El romanticismo retomó con fuerza la "música programática" es decir la que cuenta una historia con sonidos, que describe un amanecer con pajaritos, una tormenta o una guerra, como la Obertura 1812 de Tshaikosky. También fue prolífico en canciones (lieder) un genero que hasta ahora nunca me ha gustado, pese a que me encanta la ópera.

Románticos versus clásicos. Para mi gusto ganaron los clásicos. Los románticos, con toda su arrogancia y autobombo jamás pudieron superarlos.
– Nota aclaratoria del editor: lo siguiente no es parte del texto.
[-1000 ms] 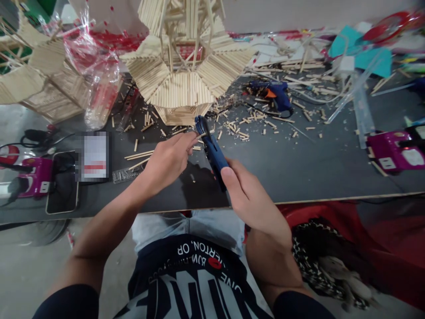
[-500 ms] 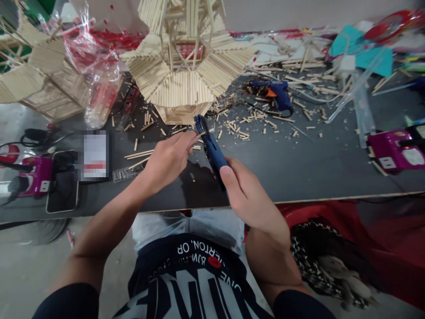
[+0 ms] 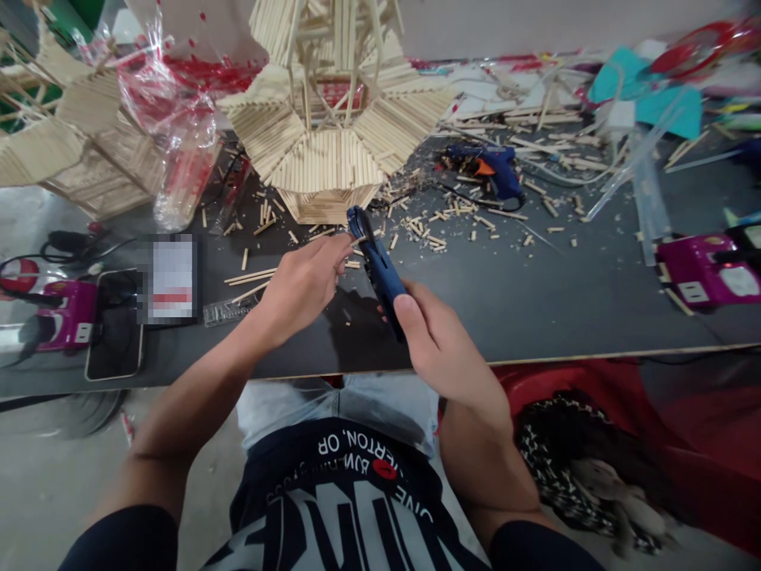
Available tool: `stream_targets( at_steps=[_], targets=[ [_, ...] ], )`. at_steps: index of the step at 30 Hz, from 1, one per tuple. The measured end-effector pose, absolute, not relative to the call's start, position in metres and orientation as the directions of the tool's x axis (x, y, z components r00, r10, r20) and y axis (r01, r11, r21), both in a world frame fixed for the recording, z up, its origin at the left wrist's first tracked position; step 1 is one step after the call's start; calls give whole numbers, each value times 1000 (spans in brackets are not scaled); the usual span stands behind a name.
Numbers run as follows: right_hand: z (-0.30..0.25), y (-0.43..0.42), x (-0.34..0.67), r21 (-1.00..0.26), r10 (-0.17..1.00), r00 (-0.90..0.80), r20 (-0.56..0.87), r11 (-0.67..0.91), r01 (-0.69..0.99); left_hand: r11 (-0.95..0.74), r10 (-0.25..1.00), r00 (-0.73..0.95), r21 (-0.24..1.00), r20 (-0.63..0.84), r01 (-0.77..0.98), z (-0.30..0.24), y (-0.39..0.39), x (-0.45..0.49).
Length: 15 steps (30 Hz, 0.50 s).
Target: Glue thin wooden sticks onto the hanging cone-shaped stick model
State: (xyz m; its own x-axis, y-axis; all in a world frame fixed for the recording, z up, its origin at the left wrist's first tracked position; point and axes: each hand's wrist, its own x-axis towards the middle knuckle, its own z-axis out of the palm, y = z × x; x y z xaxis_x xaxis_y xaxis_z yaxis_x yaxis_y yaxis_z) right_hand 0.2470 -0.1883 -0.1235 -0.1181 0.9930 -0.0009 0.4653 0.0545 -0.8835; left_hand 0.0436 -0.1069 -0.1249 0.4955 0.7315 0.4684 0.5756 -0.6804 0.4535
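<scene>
My right hand [image 3: 437, 337] is wrapped around a dark blue hand cutter [image 3: 384, 274], its thumb lying along the near end of the handle. The cutter points up and slightly left, over the table. At its far end, my left hand [image 3: 306, 281] pinches a thin wooden stick [image 3: 357, 240], mostly hidden by the fingers. The stick's tip reaches to the cutter's head; whether the blade touches it is too small to tell. Just beyond stands a tiered structure of wooden sticks [image 3: 326, 162]. Loose long sticks [image 3: 250, 277] and a clear ruler [image 3: 226, 312] lie beside my left wrist.
Cut stick pieces [image 3: 437, 238] litter the table behind the cutter. A blue glue gun [image 3: 504, 170] lies at the back right. Purple power sockets [image 3: 705, 270] sit at both sides, with a phone [image 3: 114, 325] at left. Another stick structure [image 3: 110, 135] stands far left.
</scene>
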Motion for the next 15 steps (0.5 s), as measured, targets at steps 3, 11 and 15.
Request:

Por eso admiro tanto a Beethoven, el clásico más grande y el primer romántico.

Para terminar un cuento divertido que leí sobre un músico joven que le pregunta a Mozart "herr Mozart, ¿como puedo yo componer una sinfonía?" y este le contesta "bueno, la sinfonía es un género complicado, podrías partir por algo más manejable  como un concierto", "pero Herr Mozart, usted escribió una sinfonía a los nueve años", "claro, pero no andaba preguntando a nadie como hacerlo". La historia es falsa, pero me pareció muy divertida.

3 Comments:

Blogger Frx said...

La guerra entre los románticos y los clásicos también se dio en la literatura y la verdad es que cada uno tiene sus joyas, pero si me pregunta, creo que me quedo con lo clásico, pues de romántico tengo muy poco si no nada XD.

22 de febrero de 2015, 01:03

 
Blogger Tomas Bradanovic said...

Yo no he leído mucho de los románticos, pero algunos me han gustado como Victor Hugo, Balzac, Goethe (¡Fausto!), Dumas, Puskin, Allan Poe. Muchos fueron poetas y de eso yo entiendo muy poco.

Más me gusta la literatura moderna y contemporánea, especialmente las novelas, supongo que son todas medio románticas.

22 de febrero de 2015, 06:40

 
Blogger Frx said...

Yo tampoco soy muy conocedor de poemas y es que la poesía no es lo mío.